Local Search and Internet Yellow Pages – A Whole New Vocabulary for Small Businesss
Buyers want information on where to buy, online and locally. Most small businesses are local by nature and serve people living nearby. Their clients found them using traditional methods, such as Yellow Pages or newspaper ads. Until now, the Internet has not occupied a prominent place in their marketing efforts. This will soon change as local research methods become mainstream.
Even buyers who expect to spend their money close to home are increasingly turning to the Internet to find the products and services they need. They rely on search engines to find the right vendors in the quickest and easiest way possible. A local search combines a keyword or phrase with specific geographic terms, such as a city or postcode. Thus, the search results will only include companies in the area.
Instead of losing small business information among millions of search results pages, it is found in a small group of local vendors. It’s good for them, but also for the person who is looking for what it offers.
Small business can easily be found by a whole new group of buyers. Consumers don’t just watch Yellow Pages when they want to buy like they used to. Studies show that 36% of Internet searches are done to search local businesses. About a quarter of all Internet users are already conducting a local search. They would have done even more if the requested data on small businesses had been more complete.

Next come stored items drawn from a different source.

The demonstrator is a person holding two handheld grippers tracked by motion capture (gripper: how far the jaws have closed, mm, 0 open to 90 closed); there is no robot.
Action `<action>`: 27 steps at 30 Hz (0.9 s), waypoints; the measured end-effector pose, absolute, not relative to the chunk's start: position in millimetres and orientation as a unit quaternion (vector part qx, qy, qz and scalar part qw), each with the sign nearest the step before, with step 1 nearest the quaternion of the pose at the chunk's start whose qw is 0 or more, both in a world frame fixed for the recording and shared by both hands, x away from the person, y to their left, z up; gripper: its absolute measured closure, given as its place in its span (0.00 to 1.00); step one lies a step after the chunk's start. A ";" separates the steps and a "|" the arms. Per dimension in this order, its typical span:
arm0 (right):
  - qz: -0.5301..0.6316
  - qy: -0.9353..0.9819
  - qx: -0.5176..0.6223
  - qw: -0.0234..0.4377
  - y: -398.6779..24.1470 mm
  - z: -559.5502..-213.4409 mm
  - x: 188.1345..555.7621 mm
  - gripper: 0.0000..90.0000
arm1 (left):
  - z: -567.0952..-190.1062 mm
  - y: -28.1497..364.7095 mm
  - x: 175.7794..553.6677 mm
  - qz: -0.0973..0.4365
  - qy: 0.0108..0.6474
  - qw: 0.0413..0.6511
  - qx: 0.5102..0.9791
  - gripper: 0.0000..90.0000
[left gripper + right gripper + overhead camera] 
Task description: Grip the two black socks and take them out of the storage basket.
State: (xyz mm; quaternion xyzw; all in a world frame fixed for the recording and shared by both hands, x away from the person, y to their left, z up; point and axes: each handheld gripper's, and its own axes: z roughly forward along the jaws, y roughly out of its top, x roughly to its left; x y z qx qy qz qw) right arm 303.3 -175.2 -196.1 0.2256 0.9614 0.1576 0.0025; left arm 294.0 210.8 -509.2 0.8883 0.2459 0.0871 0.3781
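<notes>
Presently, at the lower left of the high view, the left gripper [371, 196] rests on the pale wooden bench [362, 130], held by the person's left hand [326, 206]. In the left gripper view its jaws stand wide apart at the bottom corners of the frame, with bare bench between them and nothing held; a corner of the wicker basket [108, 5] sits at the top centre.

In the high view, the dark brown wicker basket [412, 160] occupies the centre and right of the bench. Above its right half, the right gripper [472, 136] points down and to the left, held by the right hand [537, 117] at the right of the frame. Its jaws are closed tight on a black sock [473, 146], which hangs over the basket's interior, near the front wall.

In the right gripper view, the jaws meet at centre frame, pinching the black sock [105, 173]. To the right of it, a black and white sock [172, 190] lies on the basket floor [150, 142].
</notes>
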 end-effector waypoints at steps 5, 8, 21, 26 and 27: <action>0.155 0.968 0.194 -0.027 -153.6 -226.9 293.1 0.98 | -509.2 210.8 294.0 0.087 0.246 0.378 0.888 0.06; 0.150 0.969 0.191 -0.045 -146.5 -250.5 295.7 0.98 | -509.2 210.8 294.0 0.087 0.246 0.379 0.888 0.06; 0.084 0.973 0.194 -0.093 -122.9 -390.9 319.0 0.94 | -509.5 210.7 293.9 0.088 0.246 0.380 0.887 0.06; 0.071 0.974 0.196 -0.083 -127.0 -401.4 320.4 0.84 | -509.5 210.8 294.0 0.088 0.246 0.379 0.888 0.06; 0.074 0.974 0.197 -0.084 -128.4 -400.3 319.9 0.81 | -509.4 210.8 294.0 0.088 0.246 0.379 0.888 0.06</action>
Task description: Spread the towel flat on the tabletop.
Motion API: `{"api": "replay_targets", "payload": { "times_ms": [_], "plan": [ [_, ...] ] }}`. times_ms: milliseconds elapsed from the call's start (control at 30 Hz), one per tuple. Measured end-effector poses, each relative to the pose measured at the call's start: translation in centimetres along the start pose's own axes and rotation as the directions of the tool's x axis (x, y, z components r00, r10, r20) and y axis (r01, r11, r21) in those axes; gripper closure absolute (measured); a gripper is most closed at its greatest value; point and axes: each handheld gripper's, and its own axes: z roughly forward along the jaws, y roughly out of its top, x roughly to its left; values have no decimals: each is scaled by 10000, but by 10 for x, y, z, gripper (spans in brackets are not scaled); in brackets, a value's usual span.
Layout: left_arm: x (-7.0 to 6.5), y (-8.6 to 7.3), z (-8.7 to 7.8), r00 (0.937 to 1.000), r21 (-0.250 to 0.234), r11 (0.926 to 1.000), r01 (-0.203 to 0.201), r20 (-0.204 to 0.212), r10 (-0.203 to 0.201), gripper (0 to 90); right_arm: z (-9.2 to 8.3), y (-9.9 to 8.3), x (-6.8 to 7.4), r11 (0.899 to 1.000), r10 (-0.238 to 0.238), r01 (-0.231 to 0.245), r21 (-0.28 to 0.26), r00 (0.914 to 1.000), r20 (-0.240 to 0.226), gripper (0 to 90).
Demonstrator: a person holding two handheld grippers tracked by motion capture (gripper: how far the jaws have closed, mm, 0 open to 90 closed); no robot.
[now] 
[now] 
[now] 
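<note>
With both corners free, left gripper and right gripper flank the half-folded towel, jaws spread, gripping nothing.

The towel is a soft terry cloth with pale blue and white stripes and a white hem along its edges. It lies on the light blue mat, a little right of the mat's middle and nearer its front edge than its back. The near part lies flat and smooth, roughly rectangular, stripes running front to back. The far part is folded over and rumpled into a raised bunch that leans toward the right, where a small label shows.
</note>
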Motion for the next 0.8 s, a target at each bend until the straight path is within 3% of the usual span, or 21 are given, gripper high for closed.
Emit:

Local businesses need to prepare to change customer habits. The first simple step is to place your company in the “Yellow Pages of the Internet” (IYP) with the printed catalog “Yellow Pages.” This puts your business on the radar screen.
You’ll find expert advice on the yellow pages and from local search experts to get more out of their advertising dollars. Start by reading the concept of search and increase your chances of being found when people search the internet for what you offer. You don’t even need your own website to use the yellow web and local search.

Explore the appropriate conditions
A search engine is a method of searching for information on the Internet; program that searches the web pages for requested keywords and then returns a list of documents that have been found search terms. Google and Yahoo, the world’s leading search engines, have switched transmissions, making local search a priority to get relevant results.
Spider (also called “stealler” or “bot”) – goes to every page of each website and reads the information to make it available to search engines; “explore” a site that collects and indexes information
Specialized search engines – a limited concentration of scanned and indexed information, such as medical, business or retail sites.
Keywords are words or phrases used by search engines to search relevant web pages; words chosen to improve the position and ranking of the site in search engines
A query is a query that the search engine compares to the elements entered and then returns the results to the search engine.
Search results are an aggregated list of web pages returned by the search engine in response to a query; the number of articles returned is usually huge (in millions), so search engines only care about the results on the first few pages
Relevant results – checking a good search is whether the results match what the person wanted to find, without a lot of irrelevant links.
Local search is a combination of geographic terms in search to find suitable vendors in a particular area.
Pay per click (PPC) is a method of creating traffic, in which site owners place bets on search queries (keywords) that lead to their site.
Geographic terms – information for a specific area that can be included in a local search: postcode, city, county, geographic region, state.
The best rating – sites that appear on the first pages of search results.
Search engine optimization (SEO) – Clarify the keywords and contents of the page to keep the website at the top of your search results.
Tags and headlines (on web pages) – provide search robots keywords and site information for indexing the site.